Address: 1 Assam Bhavan Sardar Patel Marg, Assam Bhawan, Near Sri Lankan Commission, Chanakyapuri, New Delhi 110021, India
Time: 7:30 PM to 11:30 PM
Meals for two: Rs. 800
Cuisines: Indian, Asian
Facilities: No Alcohol Served, Credit Card Accepted
Baankaahi, Chanakyapuri, New Delhi: Decor
Only in Delhi could you have a euphemism like ‘lower ground floor’ but in this case, the description is apt because from the bright, cheery red and white interiors of Baankaahi, you can see the courtyard outside, which is part of the eatery. There is a card-carrying crowd that determinedly visits Delhi’s bhawans and niwases the way most others visit restaurants and cafes. And Baankaahi has, in the last few weeks, become a hot favorite with them, so expect to wait for a table at mealtimes.
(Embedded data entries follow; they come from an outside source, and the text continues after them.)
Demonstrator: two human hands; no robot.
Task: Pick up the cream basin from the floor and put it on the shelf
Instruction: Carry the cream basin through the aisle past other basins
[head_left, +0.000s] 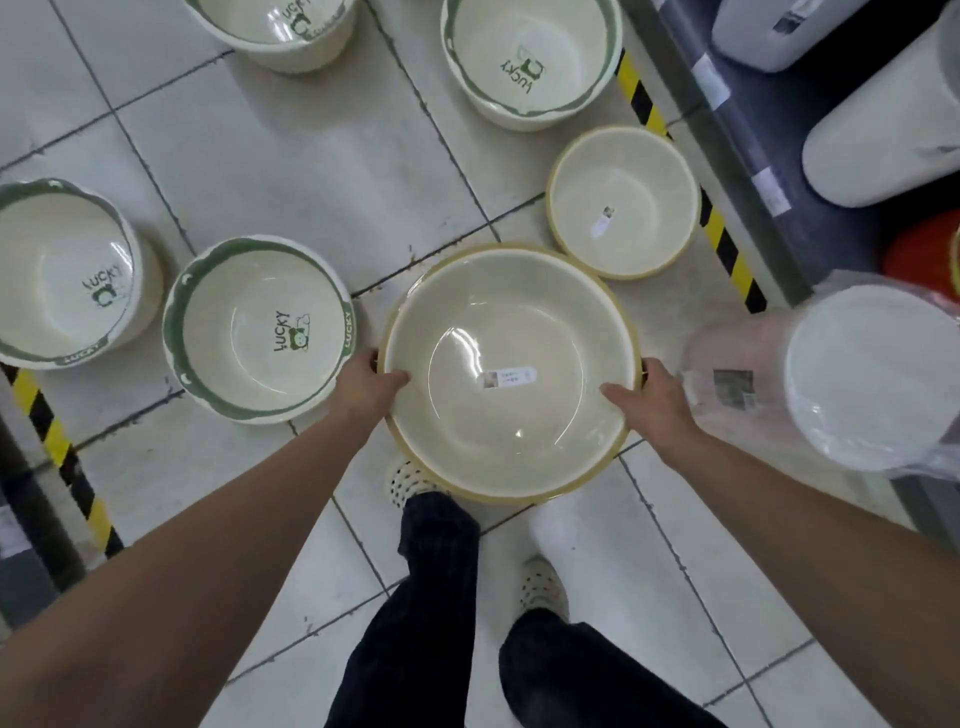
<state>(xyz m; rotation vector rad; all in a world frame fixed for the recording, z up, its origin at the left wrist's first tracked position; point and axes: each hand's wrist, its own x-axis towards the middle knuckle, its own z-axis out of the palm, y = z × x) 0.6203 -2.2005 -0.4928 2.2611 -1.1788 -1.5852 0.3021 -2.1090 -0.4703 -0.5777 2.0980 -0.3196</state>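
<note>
A large cream basin (511, 322) with a tan rim and a small white label inside is in the middle of the head view, over the white tiled floor. My left hand (370, 382) grips its left rim, thumb inside the bowl. My right hand (652, 400) grips the right rim the same way. The basin hides part of my left foot below it. The shelf (737, 171), a grey unit with price tags on its edge, runs along the right side.
A smaller cream basin (623, 202) lies on the floor just beyond. Several green-rimmed "LUCKY" basins (257, 327) stand to the left and at the top. White bins and a wrapped stack of white basins (862, 374) fill the shelf. Yellow-black tape (722, 244) marks the shelf's foot.
</note>
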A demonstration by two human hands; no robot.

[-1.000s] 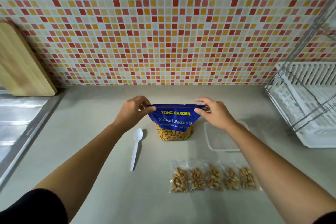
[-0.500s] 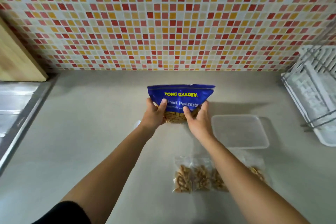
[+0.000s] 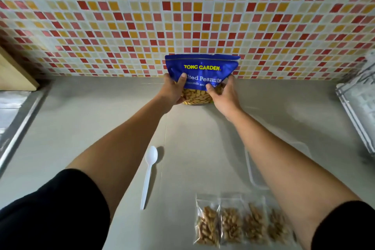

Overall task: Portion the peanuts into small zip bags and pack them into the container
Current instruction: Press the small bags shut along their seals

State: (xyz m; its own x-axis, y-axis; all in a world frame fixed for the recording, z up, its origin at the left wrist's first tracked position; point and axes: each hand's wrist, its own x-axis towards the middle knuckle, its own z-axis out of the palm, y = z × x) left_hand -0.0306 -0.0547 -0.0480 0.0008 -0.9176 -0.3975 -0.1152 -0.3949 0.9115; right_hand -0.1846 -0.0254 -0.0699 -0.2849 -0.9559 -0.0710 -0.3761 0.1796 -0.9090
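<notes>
Clear container (image 3: 249, 170), mostly hidden under my right forearm (image 3: 284, 168). My left hand (image 3: 172, 91) and right hand (image 3: 224, 96) grip the upright blue peanut bag (image 3: 203, 67).

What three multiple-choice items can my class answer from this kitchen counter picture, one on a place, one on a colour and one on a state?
1. Where does the white spoon lie?
A. On the counter, left of the filled zip bags
B. In a drawer
C. In a bowl

2. What colour is the peanut pouch?
A. Green
B. Blue
C. Red

3. How is the peanut pouch held?
A. Lying flat, untouched
B. By one grip only
C. Upright, by the left grip and right grip

Answers:
1 A, the spoon rests on the bare counter beside the bags.
2 B, its printed front is blue.
3 C, fingers of both curl round its lower half.
</notes>
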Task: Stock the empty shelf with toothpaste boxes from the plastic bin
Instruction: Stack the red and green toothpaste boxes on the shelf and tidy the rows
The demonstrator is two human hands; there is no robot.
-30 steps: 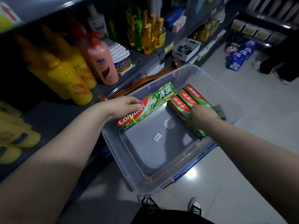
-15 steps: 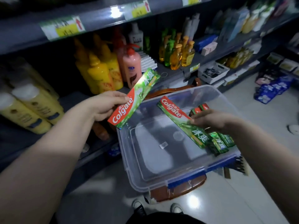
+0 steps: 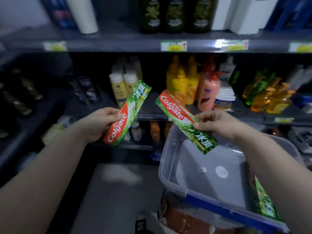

There are truly delicious fried snacks that go well with tea (Assam = tea!), there is half a page of British tea planters’ favorites like roast chicken and fish and chips which I left for a subsequent visit (but which is useful if you are unwilling to try the challenges of a new cuisine) and there are a few dishes from tribes like Mishing and Karbi, from the Brahmaputra Valley. Assamese food has elemental flavors, very few spices and tiny touches of sourness or alkalinity that defines it.
Baankaahi, Chanakyapuri, New Delhi: Food
A thali is, in my opinion, the most efficient way of getting a look at a cuisine that you are not familiar with. The vegetarian one that I ordered (Rs. 225) had half a lime, a green chilli and a tiny ball of kharoli, a unique alkaline substance that is a digestive. It had two katoris of pitika: tomato and potato bharta, two dal preparations, including one that had a dumpling in it and was tangy enough to warrant the term ‘tenga’ and an intriguing preparation of a watery white gourd with black gram that would have been entirely home-style and of no particular note, except that it contained the alkaline khar which imparted a flavor that is unique to Assamese food. The rice was an Assamese variety that is far more fragrant than basmati: do specify that you want Assamese rice. Rice and dal in the thalis, are unlimited. Vegetable bora (Rs. 110) is a platter of mixed pakodas, including curry leaves on the stem, plantain, white poppy seeds, black poppy seeds and lentil. Soon after lunch time, tea is served with snacks, and pakodas are the most popular. The duck curry (haah kumura Rs. 250) was redolent with coarsely pounded coriander seeds.
Baankaahi, Chanakyapuri, New Delhi: Plus And Minus
The least expensive food in Chanakyapuri.